Eu mandei a Ana ir embora. Ela está muito longe de mim agora. Talvez ela tenha roubado meu caminho, guardado ele em sua mochila azul. Ou fumado ele, dentro dos cigarros com gosto de isso e aquilo que ela botava pra dentro como bala.

Essa cleptomaníaca roubou o meu canal de comunicação comigo mesmo. Roubou minhas palavras mais sinceras, mais intimas e mais doídas. Ela tinha tudo isso na bolsa que usava quando eu a olhei bem fundo nos seus olhos e disse: “Você é um sonho, sua escrota. Você não é real. Pare de me confundir.” Ela riu. Achou graça. Riu docemente e ajeitou os cabelos para trás das orelhas. Quando pude encontrar novamente seus olhos, eu gritei: “ Vai embora. Agora.”

E ela foi.

Calçou as botas, acendeu um cigarro e soltou a baforada em direção ao teto. Eu me virei um instante para pegar as chaves da casa e quando retornei... a fumaça descia lentamente e empestava o quarto com aquele cheiro, criava uma cortina envolta das lâmpadas do lustre, e,é claro, em três segundos a porta da casa batera. A porta do inferno que se abre para as almas de passe livre e depois se fecha novamente, para o resto apodrecer lá dentro.
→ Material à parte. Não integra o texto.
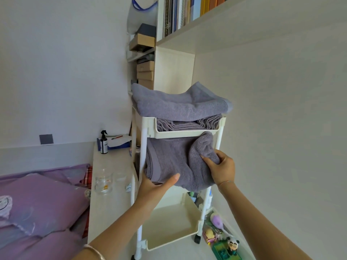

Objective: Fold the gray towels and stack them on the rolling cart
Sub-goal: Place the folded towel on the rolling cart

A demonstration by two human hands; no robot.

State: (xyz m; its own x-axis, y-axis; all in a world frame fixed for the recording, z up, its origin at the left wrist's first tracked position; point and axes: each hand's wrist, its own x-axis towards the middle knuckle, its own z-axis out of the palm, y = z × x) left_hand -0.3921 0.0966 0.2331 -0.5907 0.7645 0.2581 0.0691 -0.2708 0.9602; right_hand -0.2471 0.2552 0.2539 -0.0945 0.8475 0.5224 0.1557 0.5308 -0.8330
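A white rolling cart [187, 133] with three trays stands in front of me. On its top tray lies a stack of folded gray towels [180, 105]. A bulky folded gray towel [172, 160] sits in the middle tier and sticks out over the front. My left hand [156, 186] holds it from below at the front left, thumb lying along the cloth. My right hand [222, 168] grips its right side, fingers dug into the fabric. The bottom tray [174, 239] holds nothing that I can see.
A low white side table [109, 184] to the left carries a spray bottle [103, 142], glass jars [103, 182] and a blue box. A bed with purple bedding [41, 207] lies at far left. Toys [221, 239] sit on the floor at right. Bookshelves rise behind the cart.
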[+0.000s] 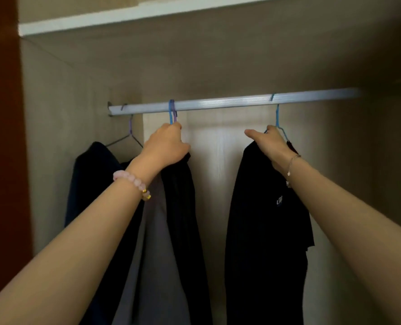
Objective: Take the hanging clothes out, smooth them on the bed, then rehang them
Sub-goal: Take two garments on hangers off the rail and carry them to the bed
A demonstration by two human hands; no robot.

Eu pude imaginar ela ganhando as ruas com suas longas pernas, passos largos e retos que dissimulam sua total falta de noção do caminho a seguir.)

Ana não queria comer feijão com arroz, então tomava o café.

4 de março de 2009


Aconchegante de uma forma doente mas não doentiamente aconchegante. Pintura de quarto é meta linguagem. Radiografia da continuidade habitual, naquele instante parada, sufocada, pois o tempo-ritmo se perdeu. Houve um rombo entre o lençol e a coberta que se demonstrou um caminho para o infinito de memórias tediosas.
Os nossos pais debruçados sobre nós, e nós de olhos fechados, sentindo o peso dos olhares.
O quadro no quadro retrata o segundo preciso do agora lá. O segundo preciso do agora aqui não tem nada a ver, apesar de ser o mesmo, em algum nível de consciência entre planos.
Cama bloqueando a porta é sintoma de auto repressão e acuamento perante o mundo. Insegurança. Entende, Van Gogh? Você precisa de um acompanhamento psicológico, senão psiquiátrico. Além disso, você tem esse olhar sinistro. E é ruivo.